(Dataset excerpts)
-------

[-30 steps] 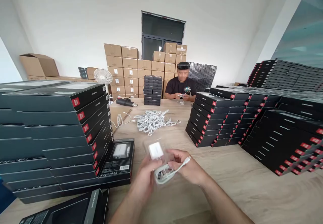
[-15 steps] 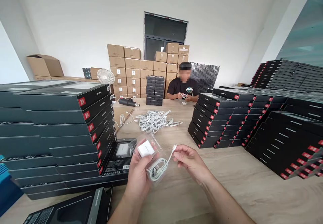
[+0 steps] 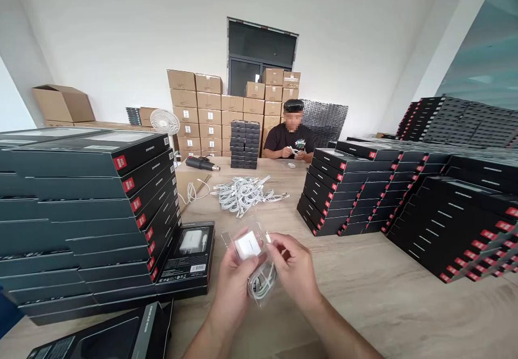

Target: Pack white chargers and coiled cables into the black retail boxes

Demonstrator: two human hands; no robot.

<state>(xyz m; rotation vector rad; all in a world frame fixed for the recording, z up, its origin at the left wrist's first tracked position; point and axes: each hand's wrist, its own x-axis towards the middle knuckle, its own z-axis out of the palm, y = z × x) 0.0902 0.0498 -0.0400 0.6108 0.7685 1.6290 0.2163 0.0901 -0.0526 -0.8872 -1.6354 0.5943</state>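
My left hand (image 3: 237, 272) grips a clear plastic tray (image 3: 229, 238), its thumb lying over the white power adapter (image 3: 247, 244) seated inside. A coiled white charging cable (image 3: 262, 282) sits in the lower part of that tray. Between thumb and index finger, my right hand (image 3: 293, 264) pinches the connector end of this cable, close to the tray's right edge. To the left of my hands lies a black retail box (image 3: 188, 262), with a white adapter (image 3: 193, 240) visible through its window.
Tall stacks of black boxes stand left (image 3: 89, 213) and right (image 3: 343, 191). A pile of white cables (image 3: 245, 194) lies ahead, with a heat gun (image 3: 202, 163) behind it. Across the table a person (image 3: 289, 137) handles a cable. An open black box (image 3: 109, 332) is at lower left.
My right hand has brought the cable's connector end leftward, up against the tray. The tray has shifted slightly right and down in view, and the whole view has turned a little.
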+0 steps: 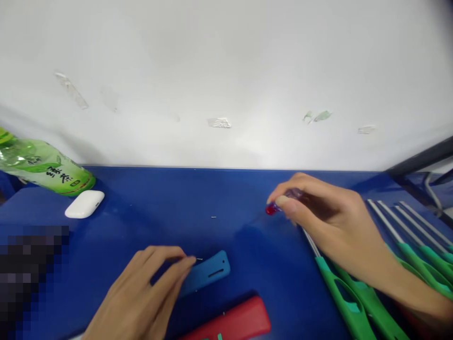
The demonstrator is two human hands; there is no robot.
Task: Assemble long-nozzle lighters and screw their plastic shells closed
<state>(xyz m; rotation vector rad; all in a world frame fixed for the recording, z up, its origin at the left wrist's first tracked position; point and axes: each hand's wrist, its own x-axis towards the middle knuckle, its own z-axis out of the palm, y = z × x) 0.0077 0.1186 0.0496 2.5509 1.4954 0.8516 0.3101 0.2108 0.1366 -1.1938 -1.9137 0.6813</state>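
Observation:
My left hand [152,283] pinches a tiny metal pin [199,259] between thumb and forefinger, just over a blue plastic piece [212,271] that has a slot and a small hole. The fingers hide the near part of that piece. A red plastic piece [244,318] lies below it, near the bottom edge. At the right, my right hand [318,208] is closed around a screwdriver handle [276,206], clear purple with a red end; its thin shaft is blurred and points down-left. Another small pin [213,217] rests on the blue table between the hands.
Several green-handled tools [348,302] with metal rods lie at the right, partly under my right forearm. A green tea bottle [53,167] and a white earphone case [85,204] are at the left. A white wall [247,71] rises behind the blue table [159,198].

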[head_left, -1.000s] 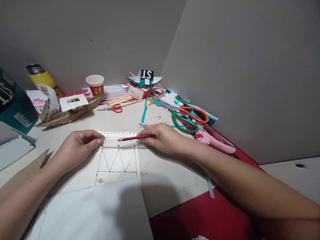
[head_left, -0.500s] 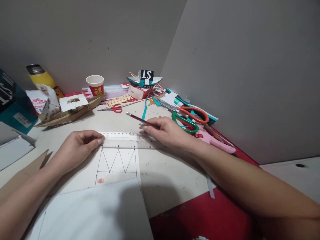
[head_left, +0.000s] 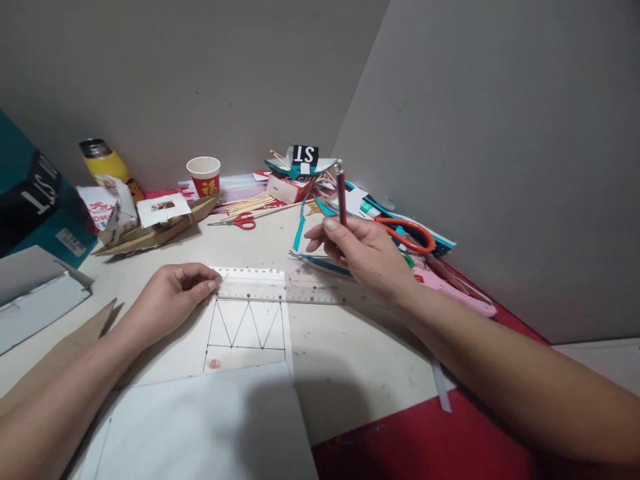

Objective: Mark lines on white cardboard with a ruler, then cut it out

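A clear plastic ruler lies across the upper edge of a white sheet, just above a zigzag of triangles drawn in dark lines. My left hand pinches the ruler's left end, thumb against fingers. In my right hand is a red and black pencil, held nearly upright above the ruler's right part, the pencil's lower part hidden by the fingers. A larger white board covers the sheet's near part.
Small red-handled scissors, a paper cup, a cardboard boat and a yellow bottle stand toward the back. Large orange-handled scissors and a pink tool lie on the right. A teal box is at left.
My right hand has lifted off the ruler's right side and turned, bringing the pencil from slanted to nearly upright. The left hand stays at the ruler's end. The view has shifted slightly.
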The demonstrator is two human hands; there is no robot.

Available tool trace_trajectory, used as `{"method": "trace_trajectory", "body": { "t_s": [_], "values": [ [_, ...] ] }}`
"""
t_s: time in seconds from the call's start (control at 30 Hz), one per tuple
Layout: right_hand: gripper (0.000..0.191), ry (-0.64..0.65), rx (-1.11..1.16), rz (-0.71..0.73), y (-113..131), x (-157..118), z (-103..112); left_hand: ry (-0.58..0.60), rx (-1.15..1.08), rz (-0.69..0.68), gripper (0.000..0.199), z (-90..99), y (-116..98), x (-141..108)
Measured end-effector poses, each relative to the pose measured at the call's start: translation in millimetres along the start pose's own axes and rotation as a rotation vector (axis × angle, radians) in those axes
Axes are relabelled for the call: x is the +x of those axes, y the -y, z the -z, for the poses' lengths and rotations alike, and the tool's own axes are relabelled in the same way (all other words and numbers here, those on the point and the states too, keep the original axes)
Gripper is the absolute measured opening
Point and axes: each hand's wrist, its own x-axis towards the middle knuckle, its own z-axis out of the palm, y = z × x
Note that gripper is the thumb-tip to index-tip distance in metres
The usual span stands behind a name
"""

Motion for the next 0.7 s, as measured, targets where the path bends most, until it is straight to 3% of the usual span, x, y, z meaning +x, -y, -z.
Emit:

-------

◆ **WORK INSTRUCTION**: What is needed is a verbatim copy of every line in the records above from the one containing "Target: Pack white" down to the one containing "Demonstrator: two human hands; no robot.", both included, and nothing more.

◆ **EXERCISE ANSWER**:
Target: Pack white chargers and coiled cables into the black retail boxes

Demonstrator: two human hands; no robot.

The answer to this exercise has been written out completely.